A 9 kg object is given a displacement
∆~s = (4 m) ý + (3 m)ˆ J + (−4 m) k
along a straight line. During the displace-
ment, a constant force of
~ F = (1 N) ý + (−5 N) J + (7 N) k
acts on the object.
Find the work done by ~ F for this displace-
ment.
Answer in units of J.
Find the component of ~ F in the direction of
this displacement.
Answer in units of N.
To find the work done by the force ~F for the given displacement, we can use the formula:
Work = Force * Displacement * cos(theta)
where theta is the angle between the force and the displacement vectors.

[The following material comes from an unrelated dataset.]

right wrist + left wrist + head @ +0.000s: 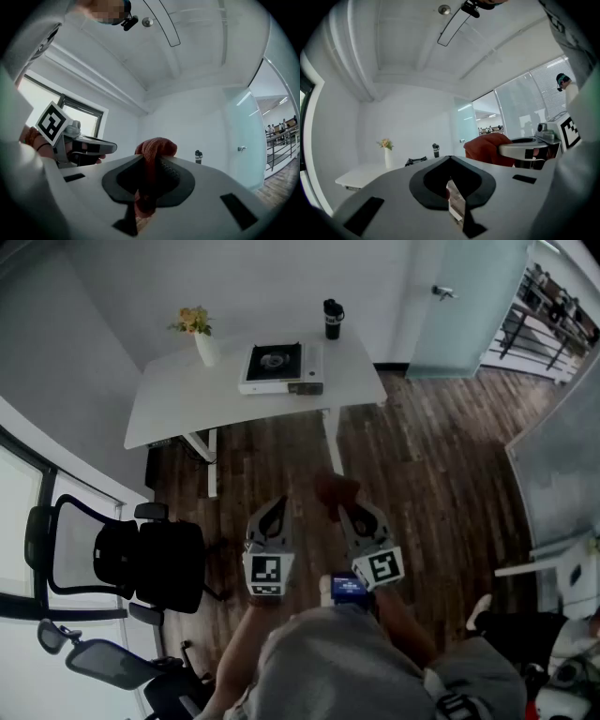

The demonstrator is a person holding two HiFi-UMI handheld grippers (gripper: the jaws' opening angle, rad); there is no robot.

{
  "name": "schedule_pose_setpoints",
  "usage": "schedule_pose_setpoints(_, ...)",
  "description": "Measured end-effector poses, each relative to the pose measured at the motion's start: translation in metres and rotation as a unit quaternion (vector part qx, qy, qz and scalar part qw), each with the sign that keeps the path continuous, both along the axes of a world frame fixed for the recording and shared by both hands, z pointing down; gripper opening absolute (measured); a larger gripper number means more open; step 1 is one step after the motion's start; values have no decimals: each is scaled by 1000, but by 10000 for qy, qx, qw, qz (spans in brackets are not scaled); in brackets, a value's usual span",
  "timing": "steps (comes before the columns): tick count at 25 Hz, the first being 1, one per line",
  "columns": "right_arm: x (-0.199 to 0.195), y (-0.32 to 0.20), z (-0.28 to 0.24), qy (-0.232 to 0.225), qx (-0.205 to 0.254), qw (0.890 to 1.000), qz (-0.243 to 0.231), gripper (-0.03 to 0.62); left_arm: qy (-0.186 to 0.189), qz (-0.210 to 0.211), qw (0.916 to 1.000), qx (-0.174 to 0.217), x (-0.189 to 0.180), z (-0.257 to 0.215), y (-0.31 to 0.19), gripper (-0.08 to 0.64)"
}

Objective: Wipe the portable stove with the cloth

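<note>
In the head view a white portable stove with a black burner plate (281, 367) is seen on the white worktop (178, 395) in the upper middle of the frame. Its long side runs across the frame, left to right. A white vase of yellow flowers (204, 338) stands just to its left and a black bottle (333, 320) above its right end.

Both tongs are held level over the dark wooden floor (422, 474) in the lower middle of the frame, well apart from the worktop. The left tongs (274, 507) are fully closed with nothing between them. The right tongs (352, 512) are clamped on a rust-red knitted cloth (154, 147), which bulges above the jaw tips and hangs below them.

The stove lies straight up the frame from the tongs. The left tongs sit almost directly beneath it and the cloth-bearing right tongs slightly to the right, so neither is judged clearly nearer. An approach to the worktop is judged necessary before any wiping can begin.
</note>
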State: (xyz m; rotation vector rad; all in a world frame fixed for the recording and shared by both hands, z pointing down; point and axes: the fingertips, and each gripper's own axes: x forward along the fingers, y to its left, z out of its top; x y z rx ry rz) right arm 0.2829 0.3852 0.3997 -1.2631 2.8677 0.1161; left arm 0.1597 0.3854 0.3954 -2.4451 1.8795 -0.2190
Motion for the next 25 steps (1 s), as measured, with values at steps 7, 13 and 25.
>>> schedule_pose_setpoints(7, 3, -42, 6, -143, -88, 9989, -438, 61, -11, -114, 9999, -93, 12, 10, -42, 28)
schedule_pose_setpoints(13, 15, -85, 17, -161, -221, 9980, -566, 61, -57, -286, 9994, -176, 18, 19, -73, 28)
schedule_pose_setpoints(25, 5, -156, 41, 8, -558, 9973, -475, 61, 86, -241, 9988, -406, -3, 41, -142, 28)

First, we need to find the angle between the force and the displacement.
The dot product of two vectors A and B is given by:
A · B = |A| * |B| * cos(theta)
where |A| and |B| are the magnitudes of vectors A and B respectively.
Let's calculate the dot product of ~F and the displacement vector ∆~s:
~F · ∆~s = (1 N) * (4 m) + (-5 N) * (3 m) + (7 N) * (-4 m)
= 4 Nm - 15 Nm - 28 Nm
= -39 Nm
Now, let's calculate the magnitudes of ~F and ∆~s:
|~F| = sqrt((1 N)^2 + (-5 N)^2 + (7 N)^2) = sqrt(1 N + 25 N + 49 N) = sqrt(75 N) = 5√3 N
|∆~s| = sqrt((4 m)^2 + (3 m)^2 + (-4 m)^2) = sqrt(16 m + 9 m + 16 m) = sqrt(41 m)
Now we can calculate the angle theta:
cos(theta) = (~F · ∆~s) / (|~F| * |∆~s|)
cos(theta) = (-39 Nm) / [(5√3 N) * sqrt(41 m)]
cos(theta) = -39 / [5√3 * sqrt(41)]
Theta = acos(cos(theta)) = acos(-39 / [5√3 * sqrt(41)])
Now we can calculate the work done by F:
Work = ~F * ∆~s * cos(theta)
Work = (1 N, -5 N, 7 N) * (4 m, 3 m, -4 m) * cos(theta)
Work = 1 N * 4 m * cos(theta) + -5 N *3 m * cos(theta) + 7 N * -4 m *cos(theta)
Work = 4cos(theta) -15cos(theta) -28cos(theta)
Work = -39*cos(theta) J
The answer for the work done by F for this displacement is -39*cos(theta) J.
To find the component of ~F in the direction of this displacement, we can calculate the dot product of ~F and the unit vector in the direction of the displacement. The unit vector can be found by dividing the displacement vector by its magnitude.
Let's calculate the unit vector in the direction of the displacement:
unit vector = (4 m, 3 m, -4 m) / sqrt((4 m)^2 + (3 m)^2 + (-4 m)^2)
unit vector = (4 m, 3 m, -4 m) / sqrt(16 m + 9 m + 16 m) = (4/√41, 3/√41, -4/√41)
Now, let's calculate the dot product of ~F and the unit vector:
~F · unit vector = (1 N, -5 N, 7 N) · (4/√41, 3/√41, -4/√41)
~F · unit vector = (1 N) * (4/√41) + (-5 N) * (3/√41) + (7 N) * (-4/√41)
~F · unit vector = (4/√41) - (15/√41) - (28/√41)
~F · unit vector = (-39/√41) N
Therefore, the component of ~F in the direction of this displacement is (-39/√41) N.